As 2020 draws to a close—finally—employers may take advantage of several tax credits for employee wages. Consider these four tax-saving opportunities created by recent tax legislation.
1. Family and medical leave credit: This credit, authorized by the Tax Cuts and Jobs Act (TCJA), was initially scheduled to end after 2019. But the Taxpayer Certainty and Disaster Relief Act passed earlier this year extended it through 2020.
The credit is based on wages paid to qualified employees who are on family and medical leave under a written plan. To qualify, the plan must meet the following requirements:
At least two weeks of paid family and medical leave must be paid to qualified full-time employees.
The paid leave can’t be less than 50% of the wages normally paid to the employee.
The credit percentage ranges from 12.5% to 25% of wages. It can be claimed only for wages paid to employees who have worked for the employer for at least one year and received no more than $72,000 in compensation (indexed for inflation) in the prior year.
2. Employee retention credit: The massive Coronavirus Aid, Relief, and Economic Security (CARES) Act established the employee retention credit (ERC). This credit is equal to 50% of the first $10,000 of qualified wages paid to employees after March 12, 2020 and before January 1, 2021. It is a refundable credit offsetting the Social Security component of payroll tax.
An employer is eligible for the ERC if it—
Fully or partially suspended operations during any calendar quarter in the year due to government orders on the COVID-19 pandemic; or
It experiences a significant decline in gross receipts. For these purposes, a “significant decline” occurs if gross receipts equal less than 50% of the gross receipts for the same calendar quarter in 2019.

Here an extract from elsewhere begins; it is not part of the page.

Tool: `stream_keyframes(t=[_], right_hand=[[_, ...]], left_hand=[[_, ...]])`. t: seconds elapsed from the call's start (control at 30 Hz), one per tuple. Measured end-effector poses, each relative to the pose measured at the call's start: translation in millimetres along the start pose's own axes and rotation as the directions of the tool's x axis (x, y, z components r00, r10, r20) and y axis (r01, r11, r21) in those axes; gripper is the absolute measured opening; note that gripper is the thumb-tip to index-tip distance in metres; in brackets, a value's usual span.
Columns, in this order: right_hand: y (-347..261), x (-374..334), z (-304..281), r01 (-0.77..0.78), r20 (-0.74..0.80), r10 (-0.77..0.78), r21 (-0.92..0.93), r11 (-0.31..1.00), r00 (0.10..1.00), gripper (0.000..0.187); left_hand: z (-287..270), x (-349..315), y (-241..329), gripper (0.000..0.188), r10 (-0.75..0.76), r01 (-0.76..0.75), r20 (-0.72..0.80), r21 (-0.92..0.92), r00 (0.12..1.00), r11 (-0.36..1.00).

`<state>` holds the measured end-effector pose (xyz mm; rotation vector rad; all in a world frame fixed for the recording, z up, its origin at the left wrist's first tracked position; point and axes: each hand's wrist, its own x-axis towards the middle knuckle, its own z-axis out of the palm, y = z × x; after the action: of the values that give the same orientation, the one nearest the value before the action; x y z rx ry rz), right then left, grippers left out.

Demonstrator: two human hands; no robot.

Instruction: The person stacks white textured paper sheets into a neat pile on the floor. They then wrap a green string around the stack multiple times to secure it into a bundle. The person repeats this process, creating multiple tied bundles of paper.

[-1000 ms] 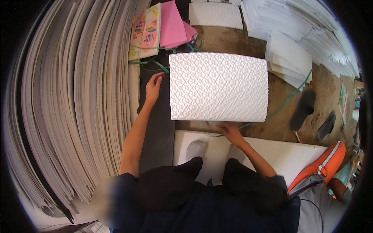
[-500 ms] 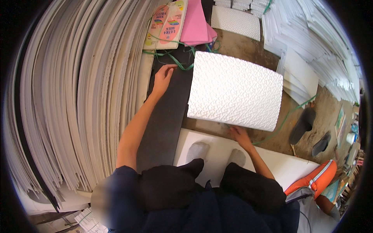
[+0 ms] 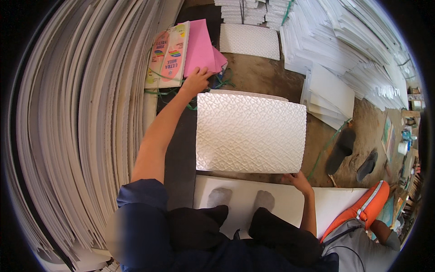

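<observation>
My left hand point(image 3: 197, 80), upper centre-left of the frame, is partly open, its fingers loosely bent at the lower edge of the pink, flat rectangular sheets point(image 3: 197, 47); I see nothing gripped in it. My right hand point(image 3: 299, 181), right of centre and low, bends its fingers at the lower right corner of the white, rectangular, diamond-embossed panel point(image 3: 251, 133); whether it pinches that edge I can't tell.

The panel lies in the middle of the frame, another edge showing beyond its top. It looks foam-like: I judge it light, fairly stiff but easily dented, the embossing giving some grip. Opposite short edges, held with flat fingers, seem the best hold; a hard pinch could crush a corner. Green plastic twine point(image 3: 324, 152) runs to its right, near dark slippers point(image 3: 340, 151).
</observation>
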<state>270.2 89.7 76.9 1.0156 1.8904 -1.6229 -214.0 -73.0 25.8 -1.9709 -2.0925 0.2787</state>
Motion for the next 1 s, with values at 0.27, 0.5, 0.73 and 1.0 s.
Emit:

3. COVID-19-related credit: The Families First Coronavirus Response Act (FFCRA) provides employers with a tax credit covering certain costs of required paid sick leaves and expanded family and medical leaves for reasons relating to COVID-19. This credit is available for wages paid from April 1, 2020, through December 31, 2020.
To qualify, employers with fewer than 500 employees must provide emergency paid sick leave to an eligible employee, up to a maximum total of $5,110, who is in COVID-19 quarantine or seeking a coronavirus diagnosis.
This credit is also refundable and offsets the Social Security component of payroll tax. Contact your professional tax advisor about interaction with the other credits.
4. Work Opportunity Tax Credit: Prior to the TCJA and CARES Act, employers could claim the Work Opportunity Tax Credit (WOTC) for hiring employees from certain disadvantaged groups.
The credit is generally equal to 25% of first-year wages up to $6,000, for a maximum credit of $1,500. However, special rules may apply to certain groups. For example, the maximum credit for a veteran with a service-related disability is $9,600.
Currently, the WOTC is scheduled to expire after 2020. However, it has been extended multiple times in the past and could be revived again. We will continue to provide updates.